12th Jul 2026
Before Britain can deliver more submarines, military vehicles, combat aircraft and advanced defence systems, it must first solve a manufacturing challenge much closer to the factory floor.
While recent government announcements have focused on increased defence spending, NATO commitments and major procurement programmes, the ability to translate those ambitions into equipment will depend on the strength of the UK’s engineering supply chain. For many manufacturers, the real question is no longer whether demand will increase, but whether suppliers have the capacity, skills and manufacturing discipline to keep pace.
For Birmingham precision engineering specialist Rowan Precision, this places renewed attention on the companies producing the thousands of high-precision machined components that underpin modern defence platforms. Although defence programmes are often associated with headline contractors and prime manufacturers, every complex assembly relies on an extensive network of specialist engineering businesses capable of producing components repeatedly, accurately and on schedule. As production rates increase, consistency and reliability become just as important as technical capability.
Manufacturers throughout the defence sector are responding by investing in production capacity, automation, inspection technologies and workforce development to ensure they can support increasingly demanding customer requirements without compromising quality.
The challenge is amplified by the growing complexity of modern defence equipment. Components are expected to meet increasingly stringent tolerances, provide complete manufacturing traceability and be delivered within tighter programme schedules than ever before. Delays or quality issues affecting a single supplier can have consequences throughout an entire production programme.
For precision machining companies, success is therefore measured not simply by producing individual parts, but by delivering dependable manufacturing performance over the lifetime of long-term contracts.
Rowan Precision has continued investing in the people, machining capability and production systems needed to support customers operating in sectors where quality, repeatability and reliability cannot be compromised. The company’s expertise spans CNC sliding head, fixed-head and multi-axis machining, supplying precision components for industries where engineering standards are among the highest in manufacturing.
Glenn Aston, Chief Financial Officer at Rowan Precision, believes that strengthening Britain’s manufacturing capability requires recognising the critical role played by specialist engineering suppliers.
“Large defence programmes are built on the performance of hundreds of specialist manufacturers working together,” he said. “Every precision-machined component has to meet exact specifications, arrive when it’s needed and perform exactly as intended. That’s where experienced engineering businesses make a significant contribution.”
Rather than focusing solely on increasing output, Aston believes manufacturers must balance growth with the operational discipline customers increasingly expect.
“Customers aren’t simply looking for additional capacity,” he explained. “They want suppliers who can scale production while maintaining consistency, traceability and quality across every batch. Building that confidence takes investment in people, processes and technology over many years.”
The growing emphasis on resilient domestic supply chains is also encouraging manufacturers to view long-term capability as a strategic asset rather than a short-term response to market demand. Businesses able to demonstrate dependable production, skilled engineering teams and robust quality systems are increasingly well placed to support programmes that may run for decades.
For Rowan Precision, that reflects a wider shift taking place across British manufacturing.
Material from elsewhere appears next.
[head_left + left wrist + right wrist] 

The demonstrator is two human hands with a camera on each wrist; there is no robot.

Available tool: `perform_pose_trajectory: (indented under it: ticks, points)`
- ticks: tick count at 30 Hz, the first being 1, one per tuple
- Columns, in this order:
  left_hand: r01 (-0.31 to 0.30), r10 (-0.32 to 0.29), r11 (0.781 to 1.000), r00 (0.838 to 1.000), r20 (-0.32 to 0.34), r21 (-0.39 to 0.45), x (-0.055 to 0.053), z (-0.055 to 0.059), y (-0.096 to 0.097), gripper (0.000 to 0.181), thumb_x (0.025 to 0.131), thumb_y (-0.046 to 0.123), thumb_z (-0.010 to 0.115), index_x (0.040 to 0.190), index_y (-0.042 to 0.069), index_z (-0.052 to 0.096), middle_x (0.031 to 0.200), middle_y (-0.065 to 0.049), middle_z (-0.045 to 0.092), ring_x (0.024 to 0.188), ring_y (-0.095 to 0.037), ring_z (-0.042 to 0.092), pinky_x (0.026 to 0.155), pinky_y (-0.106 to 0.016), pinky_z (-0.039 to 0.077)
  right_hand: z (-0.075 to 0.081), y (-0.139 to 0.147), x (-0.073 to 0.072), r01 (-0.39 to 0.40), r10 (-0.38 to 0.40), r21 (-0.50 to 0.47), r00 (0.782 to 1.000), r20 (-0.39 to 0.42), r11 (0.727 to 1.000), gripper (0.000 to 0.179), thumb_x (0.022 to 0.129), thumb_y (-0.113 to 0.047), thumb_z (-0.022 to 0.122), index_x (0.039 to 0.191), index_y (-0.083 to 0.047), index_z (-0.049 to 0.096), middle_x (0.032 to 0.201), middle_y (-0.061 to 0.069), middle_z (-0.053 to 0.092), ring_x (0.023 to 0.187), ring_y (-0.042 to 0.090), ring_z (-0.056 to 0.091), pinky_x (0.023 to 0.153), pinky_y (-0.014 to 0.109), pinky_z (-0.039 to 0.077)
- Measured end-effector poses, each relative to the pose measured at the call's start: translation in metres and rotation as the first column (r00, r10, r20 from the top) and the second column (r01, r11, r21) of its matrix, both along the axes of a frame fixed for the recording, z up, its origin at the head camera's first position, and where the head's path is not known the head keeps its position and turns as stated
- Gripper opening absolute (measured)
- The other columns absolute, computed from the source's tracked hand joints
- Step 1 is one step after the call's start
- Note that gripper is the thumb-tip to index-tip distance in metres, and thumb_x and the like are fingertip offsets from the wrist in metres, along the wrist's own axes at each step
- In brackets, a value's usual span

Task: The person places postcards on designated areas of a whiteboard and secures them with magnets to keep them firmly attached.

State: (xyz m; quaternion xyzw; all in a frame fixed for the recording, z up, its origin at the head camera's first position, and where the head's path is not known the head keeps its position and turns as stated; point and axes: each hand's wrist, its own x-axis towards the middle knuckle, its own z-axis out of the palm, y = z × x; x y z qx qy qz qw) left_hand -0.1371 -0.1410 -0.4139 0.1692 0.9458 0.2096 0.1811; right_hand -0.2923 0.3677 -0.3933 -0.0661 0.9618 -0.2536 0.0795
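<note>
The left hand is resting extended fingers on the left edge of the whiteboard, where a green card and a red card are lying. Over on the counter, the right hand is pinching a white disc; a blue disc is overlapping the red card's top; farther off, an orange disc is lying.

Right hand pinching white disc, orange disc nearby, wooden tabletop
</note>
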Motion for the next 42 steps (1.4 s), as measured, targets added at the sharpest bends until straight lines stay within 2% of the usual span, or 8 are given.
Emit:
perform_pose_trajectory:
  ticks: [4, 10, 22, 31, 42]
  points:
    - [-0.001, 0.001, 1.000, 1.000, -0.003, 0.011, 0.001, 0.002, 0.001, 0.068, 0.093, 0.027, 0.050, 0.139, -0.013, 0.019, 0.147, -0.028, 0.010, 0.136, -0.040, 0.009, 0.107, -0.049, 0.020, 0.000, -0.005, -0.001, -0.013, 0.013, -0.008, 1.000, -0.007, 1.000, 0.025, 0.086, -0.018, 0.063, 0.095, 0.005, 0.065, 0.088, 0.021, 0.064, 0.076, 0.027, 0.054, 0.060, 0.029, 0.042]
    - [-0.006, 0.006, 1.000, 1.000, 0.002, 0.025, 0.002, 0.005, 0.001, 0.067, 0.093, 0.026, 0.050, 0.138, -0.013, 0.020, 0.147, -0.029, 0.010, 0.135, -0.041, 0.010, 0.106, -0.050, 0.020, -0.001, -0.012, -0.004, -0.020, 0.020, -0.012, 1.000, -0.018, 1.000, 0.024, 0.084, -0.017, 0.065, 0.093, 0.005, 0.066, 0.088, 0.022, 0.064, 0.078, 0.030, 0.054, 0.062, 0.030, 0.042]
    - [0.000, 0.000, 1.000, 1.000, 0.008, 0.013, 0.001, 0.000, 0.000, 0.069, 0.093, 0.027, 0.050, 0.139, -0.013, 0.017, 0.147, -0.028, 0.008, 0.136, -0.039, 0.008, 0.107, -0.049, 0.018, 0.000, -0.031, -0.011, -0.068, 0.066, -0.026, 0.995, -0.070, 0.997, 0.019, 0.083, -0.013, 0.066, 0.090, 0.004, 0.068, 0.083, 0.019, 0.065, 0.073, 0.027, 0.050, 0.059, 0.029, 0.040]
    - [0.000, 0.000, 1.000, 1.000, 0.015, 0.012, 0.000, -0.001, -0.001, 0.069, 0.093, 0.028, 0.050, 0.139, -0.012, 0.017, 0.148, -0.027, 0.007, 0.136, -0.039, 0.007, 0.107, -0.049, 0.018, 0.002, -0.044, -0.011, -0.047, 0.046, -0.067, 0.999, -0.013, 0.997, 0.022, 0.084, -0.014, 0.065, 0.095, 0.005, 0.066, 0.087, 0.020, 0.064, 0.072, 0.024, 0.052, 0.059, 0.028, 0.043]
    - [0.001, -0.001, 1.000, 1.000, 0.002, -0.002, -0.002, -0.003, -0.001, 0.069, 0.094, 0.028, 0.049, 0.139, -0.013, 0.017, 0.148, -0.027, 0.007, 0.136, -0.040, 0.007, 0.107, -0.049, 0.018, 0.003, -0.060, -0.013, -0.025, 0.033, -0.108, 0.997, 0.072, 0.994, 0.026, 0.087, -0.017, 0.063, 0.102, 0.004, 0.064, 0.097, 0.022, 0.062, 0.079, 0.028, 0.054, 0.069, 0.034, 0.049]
Precision engineering is no longer simply a production service supporting larger organisations; it has become an essential capability that enables national industrial resilience.
As defence production accelerates over the coming years, the companies that quietly manufacture critical components with consistency and precision may prove just as important to programme success as those assembling the final platforms. Britain’s ability to scale defence manufacturing will ultimately depend on the strength, expertise and reliability of the precision engineering businesses at the heart of its supply chain.